Here’s a summary of the most common (and avoidable) reasons papers get rejected:

  1. Out of Scope: The paper doesn’t fit the conference’s topic.

    • Solution: Frame your problem as a KDD problem, reference relevant SIGKDD papers, and use common KDD datasets and evaluation metrics.
  2. Not Reproducible: Reviewers can’t replicate your results.

    • Solution: Create a webpage with all data and code, and test the reproducibility yourself.
  3. Too Similar to Your Last Paper: It looks like you’re “double-dipping.”

    • Solution: Reference your previous work and clearly explain how this paper extends it.
  4. Unacknowledged Weakness: You don’t address a significant limitation of your approach.

    • Solution: Explicitly acknowledge weaknesses and explain why the work is still useful.
  5. Unfairly Diminishing Others’ Work: You’re overly critical of previous work.

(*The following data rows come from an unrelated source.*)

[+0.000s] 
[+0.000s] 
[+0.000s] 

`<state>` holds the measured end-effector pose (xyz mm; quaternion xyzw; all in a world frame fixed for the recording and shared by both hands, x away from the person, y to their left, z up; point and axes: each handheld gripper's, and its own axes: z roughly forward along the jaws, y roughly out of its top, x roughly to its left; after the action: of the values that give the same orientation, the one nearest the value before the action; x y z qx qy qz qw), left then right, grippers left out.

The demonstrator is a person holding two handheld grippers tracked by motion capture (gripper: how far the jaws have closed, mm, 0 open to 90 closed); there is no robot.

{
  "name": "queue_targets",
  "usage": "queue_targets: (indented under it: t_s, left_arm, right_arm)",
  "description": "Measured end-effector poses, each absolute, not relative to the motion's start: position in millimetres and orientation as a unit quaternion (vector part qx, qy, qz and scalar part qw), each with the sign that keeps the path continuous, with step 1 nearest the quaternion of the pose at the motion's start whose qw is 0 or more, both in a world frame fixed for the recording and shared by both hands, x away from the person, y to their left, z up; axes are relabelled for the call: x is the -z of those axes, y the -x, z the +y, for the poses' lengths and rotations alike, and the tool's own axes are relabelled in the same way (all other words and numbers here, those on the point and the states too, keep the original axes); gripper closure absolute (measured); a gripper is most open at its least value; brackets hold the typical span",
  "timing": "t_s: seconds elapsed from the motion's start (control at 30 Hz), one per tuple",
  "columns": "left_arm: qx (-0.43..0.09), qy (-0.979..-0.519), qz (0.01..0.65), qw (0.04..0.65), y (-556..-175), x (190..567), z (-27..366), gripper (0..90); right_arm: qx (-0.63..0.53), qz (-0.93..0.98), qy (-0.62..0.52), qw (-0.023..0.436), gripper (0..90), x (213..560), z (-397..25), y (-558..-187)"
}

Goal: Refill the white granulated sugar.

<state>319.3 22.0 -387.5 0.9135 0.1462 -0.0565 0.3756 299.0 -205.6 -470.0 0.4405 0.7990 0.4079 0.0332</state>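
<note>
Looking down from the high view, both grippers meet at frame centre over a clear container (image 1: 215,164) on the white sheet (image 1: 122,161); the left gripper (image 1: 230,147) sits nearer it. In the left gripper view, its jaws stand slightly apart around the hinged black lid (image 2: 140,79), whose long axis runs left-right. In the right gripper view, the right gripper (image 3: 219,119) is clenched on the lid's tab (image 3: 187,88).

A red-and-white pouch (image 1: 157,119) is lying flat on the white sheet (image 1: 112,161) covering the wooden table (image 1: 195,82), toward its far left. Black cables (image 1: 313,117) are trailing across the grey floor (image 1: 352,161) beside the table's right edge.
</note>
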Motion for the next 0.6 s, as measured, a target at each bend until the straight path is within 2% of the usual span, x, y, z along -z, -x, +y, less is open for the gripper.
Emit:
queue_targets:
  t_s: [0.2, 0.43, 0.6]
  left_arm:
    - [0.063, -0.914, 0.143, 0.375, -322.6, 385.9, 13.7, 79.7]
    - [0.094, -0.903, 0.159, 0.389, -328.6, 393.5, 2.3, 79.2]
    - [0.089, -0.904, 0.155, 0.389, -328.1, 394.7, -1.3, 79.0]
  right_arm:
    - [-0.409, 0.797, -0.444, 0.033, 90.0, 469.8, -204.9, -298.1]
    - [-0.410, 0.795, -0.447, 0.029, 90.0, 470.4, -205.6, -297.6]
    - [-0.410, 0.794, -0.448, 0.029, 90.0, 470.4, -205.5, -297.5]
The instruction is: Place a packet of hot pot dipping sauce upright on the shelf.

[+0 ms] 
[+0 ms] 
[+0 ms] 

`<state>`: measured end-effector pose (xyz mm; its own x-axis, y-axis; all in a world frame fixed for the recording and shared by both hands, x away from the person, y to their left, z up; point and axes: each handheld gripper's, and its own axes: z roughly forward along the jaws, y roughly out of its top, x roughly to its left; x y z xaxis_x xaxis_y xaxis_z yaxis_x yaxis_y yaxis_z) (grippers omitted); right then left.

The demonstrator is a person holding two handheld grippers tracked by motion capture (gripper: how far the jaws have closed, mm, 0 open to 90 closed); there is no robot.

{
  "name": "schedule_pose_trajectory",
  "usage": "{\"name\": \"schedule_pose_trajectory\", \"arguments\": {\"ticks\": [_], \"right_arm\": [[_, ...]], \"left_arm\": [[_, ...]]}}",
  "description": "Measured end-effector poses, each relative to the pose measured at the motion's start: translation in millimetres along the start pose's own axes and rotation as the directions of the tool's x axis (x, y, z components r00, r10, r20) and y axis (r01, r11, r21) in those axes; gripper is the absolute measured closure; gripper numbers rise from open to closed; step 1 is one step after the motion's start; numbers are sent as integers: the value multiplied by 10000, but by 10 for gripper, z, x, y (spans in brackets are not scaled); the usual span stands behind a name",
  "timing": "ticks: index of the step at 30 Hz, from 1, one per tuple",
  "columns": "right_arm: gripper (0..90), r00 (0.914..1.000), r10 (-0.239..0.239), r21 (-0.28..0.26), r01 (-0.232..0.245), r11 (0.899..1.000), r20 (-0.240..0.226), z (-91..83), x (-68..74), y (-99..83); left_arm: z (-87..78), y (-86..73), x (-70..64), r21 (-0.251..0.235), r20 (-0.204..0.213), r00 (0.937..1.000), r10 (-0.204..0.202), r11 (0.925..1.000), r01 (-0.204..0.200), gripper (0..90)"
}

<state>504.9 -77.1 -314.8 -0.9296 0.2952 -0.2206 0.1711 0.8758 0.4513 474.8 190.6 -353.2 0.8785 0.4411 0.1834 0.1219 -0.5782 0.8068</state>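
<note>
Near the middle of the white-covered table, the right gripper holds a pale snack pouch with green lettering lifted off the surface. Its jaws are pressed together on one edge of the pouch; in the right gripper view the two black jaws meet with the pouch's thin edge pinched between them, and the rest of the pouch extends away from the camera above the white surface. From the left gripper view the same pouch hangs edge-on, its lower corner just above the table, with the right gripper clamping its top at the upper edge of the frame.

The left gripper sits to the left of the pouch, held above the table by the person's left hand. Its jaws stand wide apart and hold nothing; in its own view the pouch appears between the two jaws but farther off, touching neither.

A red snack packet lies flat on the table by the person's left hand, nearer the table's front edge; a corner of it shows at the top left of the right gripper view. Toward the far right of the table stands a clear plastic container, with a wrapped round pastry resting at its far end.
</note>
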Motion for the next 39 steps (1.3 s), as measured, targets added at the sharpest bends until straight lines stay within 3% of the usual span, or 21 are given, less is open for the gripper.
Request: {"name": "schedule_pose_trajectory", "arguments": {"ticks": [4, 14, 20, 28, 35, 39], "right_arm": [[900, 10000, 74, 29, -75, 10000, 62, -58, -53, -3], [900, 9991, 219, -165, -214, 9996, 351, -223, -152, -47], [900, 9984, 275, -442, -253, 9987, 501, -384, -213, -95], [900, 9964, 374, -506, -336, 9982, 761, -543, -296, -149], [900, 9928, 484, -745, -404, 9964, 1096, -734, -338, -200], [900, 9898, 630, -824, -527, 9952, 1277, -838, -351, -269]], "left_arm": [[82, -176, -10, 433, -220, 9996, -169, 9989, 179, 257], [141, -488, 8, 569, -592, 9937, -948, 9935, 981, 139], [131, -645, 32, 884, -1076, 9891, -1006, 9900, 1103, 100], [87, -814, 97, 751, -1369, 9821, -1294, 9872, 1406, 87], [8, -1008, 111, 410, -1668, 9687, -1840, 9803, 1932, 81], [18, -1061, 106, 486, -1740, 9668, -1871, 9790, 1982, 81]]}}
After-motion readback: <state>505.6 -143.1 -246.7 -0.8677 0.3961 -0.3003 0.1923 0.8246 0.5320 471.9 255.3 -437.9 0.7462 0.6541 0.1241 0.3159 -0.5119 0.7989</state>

    • Solution: Be respectful and objective. Consider sending a preview to the authors you’re critiquing.
  6. Easier Solution Exists/Not Compared to X: You haven’t considered simpler or alternative approaches.

    • Solution: Include simple strawmen and explain why other methods won’t work.
  7. Missing References/Idea Already Known: You haven’t done a thorough literature search.

    • Solution: Do a detailed literature search, use mock reviewers, and consider a longer tech report for extensive related work.
  8. Too Many Parameters/Arbitrary Choices: Your algorithm has too many parameters or unjustified choices.

    • Solution: Minimize parameters, explain how to set them, or show that the exact values don’t matter. Justify every choice.
  9. Uninteresting/Unimportant Problem: Reviewers don’t see the value of your work.

    • Solution: Use real data, collaborate with domain experts, explicitly state the problem’s importance, and estimate the value of your solution.
  10. Careless Writing/Typos/Unclear Figures: The paper is poorly written and presented.

    • Solution: Finish writing well ahead of time, use mock reviewers, and take pride in your work!

Conclusion

Getting published in a top-tier conference like SIGKDD is challenging, but it’s definitely achievable. By taking a systematic approach, being self-critical, and focusing on clarity, reproducibility, and impact, you can significantly increase your chances of success. Remember, think like a reviewer! Put yourself in their shoes and make your paper as easy as possible for them to understand and appreciate. Good luck!